The problem is that sometimes these 'remasters' get the things we love about the original wrong. Final Fantasy X/X-2 HD went the graphical improvement route, only to sacrifice some of the advanced graphical integrity of the original. Sure it looks better when all you do is count pixels, but the artistic merit sometimes suffers. This is because these remasters are usually not handled by the same people who made the original and sometimes not even the same studio. It's like asking members of the public to restore a faded painting, sometimes you get what you want and sometimes you were better off living it alone. One game in which this was certainly the case was the 'Return to Arkham' remasters of 'Arkham Asylum' and 'Akham City'. There are countless examples of the way how almost every character model in the game were uglied in the pursuit of 'graphical improvement'. (With the exception of Harley Quinn, who got so much attention put into her it makes me wonder about the priories of the team responsible.) Just look at the comparison between the different version's of the iconic Hugo Strange interrogation scene from the beginning of  'Arkham City.'

Finally, and most rarely, we have the remake, which is the closest thing to a reboot we have in the gaming industry. This is when a gaming company makes the decision to go back to one of it's beloved classics and rebuild it from the ground up, with new textures, gameplay, story, VA's and just about everything really. To be honest, we see so many changes in these projects that they might as well be called 'reimagineings'. But Hollywood managed to make that term sound excessively wishy-washy so we'll stick with remake. This is probably the easiest to respect out of the examples of re-releases in the gaming market, as it is the process in which Devs put the most effort and thought into and truly do earn that price tag.

Capcom have dabbled in the remake territory before, with the decent 2001 remake of the original Resident Evil and the spectacular 2019 remake of Resident Evil 2. Both these games show examples of games that are deigned to capture the spirit of the original, but still take things in a different direction.
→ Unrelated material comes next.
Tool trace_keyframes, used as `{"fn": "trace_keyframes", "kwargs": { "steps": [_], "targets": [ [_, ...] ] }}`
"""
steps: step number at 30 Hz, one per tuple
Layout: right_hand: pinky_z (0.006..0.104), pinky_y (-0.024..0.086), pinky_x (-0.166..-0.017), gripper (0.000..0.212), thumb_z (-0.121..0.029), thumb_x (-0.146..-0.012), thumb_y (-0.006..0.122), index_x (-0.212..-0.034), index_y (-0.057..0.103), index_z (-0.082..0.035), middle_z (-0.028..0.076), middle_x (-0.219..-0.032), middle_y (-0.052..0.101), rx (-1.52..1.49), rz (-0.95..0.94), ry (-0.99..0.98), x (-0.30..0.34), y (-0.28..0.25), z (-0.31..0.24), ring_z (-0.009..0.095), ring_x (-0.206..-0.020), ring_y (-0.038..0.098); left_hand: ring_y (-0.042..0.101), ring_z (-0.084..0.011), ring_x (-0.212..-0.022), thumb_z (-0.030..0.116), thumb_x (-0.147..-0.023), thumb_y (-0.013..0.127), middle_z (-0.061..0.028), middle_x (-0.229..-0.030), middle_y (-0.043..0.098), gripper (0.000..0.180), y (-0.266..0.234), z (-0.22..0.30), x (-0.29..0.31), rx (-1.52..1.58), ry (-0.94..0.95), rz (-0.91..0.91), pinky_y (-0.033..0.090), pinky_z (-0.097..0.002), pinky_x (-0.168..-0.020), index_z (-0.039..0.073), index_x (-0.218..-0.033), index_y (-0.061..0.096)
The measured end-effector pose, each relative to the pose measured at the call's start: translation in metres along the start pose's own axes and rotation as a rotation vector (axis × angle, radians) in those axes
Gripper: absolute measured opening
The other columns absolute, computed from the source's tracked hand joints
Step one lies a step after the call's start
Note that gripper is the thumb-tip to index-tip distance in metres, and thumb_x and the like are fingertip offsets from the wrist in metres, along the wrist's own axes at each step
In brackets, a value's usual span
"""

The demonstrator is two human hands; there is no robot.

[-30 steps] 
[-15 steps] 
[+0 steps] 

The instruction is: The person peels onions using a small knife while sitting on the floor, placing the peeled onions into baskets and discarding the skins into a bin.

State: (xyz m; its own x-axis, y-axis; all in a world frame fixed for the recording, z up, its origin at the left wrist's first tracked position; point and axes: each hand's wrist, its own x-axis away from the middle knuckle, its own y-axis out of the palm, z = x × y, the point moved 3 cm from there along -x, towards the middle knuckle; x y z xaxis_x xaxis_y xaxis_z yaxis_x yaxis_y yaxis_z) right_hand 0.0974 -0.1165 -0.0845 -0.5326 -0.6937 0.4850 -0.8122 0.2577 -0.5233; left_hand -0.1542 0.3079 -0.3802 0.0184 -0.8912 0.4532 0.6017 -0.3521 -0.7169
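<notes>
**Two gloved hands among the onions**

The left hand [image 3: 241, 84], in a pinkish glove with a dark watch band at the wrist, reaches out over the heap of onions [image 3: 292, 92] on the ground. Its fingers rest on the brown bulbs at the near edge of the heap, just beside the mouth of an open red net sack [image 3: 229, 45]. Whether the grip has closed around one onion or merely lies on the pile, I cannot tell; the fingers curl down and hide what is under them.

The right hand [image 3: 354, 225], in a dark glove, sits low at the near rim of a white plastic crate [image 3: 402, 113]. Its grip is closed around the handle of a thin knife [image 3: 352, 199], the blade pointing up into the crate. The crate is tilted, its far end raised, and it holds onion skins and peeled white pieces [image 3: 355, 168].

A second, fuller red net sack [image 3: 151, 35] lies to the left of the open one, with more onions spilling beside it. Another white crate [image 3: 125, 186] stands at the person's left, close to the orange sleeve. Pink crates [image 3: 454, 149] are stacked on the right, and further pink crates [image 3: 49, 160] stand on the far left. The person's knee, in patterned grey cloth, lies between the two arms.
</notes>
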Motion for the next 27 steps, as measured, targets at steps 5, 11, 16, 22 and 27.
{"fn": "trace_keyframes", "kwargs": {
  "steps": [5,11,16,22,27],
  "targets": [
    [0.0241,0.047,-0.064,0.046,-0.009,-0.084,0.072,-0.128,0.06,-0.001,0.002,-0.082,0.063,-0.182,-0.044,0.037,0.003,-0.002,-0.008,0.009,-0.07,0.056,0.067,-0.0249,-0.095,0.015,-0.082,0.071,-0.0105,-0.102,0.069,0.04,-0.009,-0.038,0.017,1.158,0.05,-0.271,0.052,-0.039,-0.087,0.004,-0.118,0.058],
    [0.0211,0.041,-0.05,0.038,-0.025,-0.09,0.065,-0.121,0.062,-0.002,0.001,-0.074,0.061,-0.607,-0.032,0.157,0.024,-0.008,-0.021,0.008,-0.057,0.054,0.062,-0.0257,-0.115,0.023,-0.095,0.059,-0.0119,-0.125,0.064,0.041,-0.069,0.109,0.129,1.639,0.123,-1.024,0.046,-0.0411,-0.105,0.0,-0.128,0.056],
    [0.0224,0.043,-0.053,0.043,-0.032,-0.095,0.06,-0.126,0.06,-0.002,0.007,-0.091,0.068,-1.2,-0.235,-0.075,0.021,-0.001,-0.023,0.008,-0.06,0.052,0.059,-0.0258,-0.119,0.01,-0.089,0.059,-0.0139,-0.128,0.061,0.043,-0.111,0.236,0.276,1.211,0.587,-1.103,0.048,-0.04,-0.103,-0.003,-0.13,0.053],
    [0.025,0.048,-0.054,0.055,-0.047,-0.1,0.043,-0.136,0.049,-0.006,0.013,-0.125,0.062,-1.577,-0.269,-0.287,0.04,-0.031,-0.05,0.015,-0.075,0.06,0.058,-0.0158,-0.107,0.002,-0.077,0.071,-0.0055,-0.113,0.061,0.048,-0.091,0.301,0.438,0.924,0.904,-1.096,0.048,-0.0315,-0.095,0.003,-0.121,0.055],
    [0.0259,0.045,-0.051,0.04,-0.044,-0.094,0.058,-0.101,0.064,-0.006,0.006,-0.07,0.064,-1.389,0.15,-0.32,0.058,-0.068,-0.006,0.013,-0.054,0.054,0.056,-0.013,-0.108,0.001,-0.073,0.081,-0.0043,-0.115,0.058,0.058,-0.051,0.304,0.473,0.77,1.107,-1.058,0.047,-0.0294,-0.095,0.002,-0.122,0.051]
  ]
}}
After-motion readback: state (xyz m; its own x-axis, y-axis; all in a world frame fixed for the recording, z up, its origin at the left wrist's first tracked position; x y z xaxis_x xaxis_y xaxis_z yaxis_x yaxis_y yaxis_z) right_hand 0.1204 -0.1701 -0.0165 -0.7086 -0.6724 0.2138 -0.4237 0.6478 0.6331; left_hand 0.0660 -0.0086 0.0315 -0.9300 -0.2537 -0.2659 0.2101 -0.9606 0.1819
Resident Evil 2 (2019) even goes so far so to restructure the fundamental game in order to better fit modern game design conventions. Square Enix also hope to jump onto the bandwagon soon with their Final Fantasy 7 Remake, which ditches the semi-turn based style of the original in favour of a full action game approach. Major story beats have been changed or reshuffled in order to accommodate for a brand new episodic structure which is going to have us RPG fans reliving the story of Cloud until 2025. (At least.) Unlike with movie remakes, these remakes are not attempting to replace the original product, rather celebrate everything that those games got right and present a new way that they could have been handled. (Now for the love of god remake MGS 3, Konami. Please!)

Some may look at these practises and conclude that they are examples of the game industry moving backwards rather than forwards, and in a way they would be right. But art, as a whole, is a medium in which you can revisit the pieces you love time and time again and find something new and special. That makes it as much about looking back as it does about looking forward. And considering how every game is devolving into a 'live-service' abomination of late, it helps to take a look back at the classics of old and remind ourselves why it is that we love games in the first place.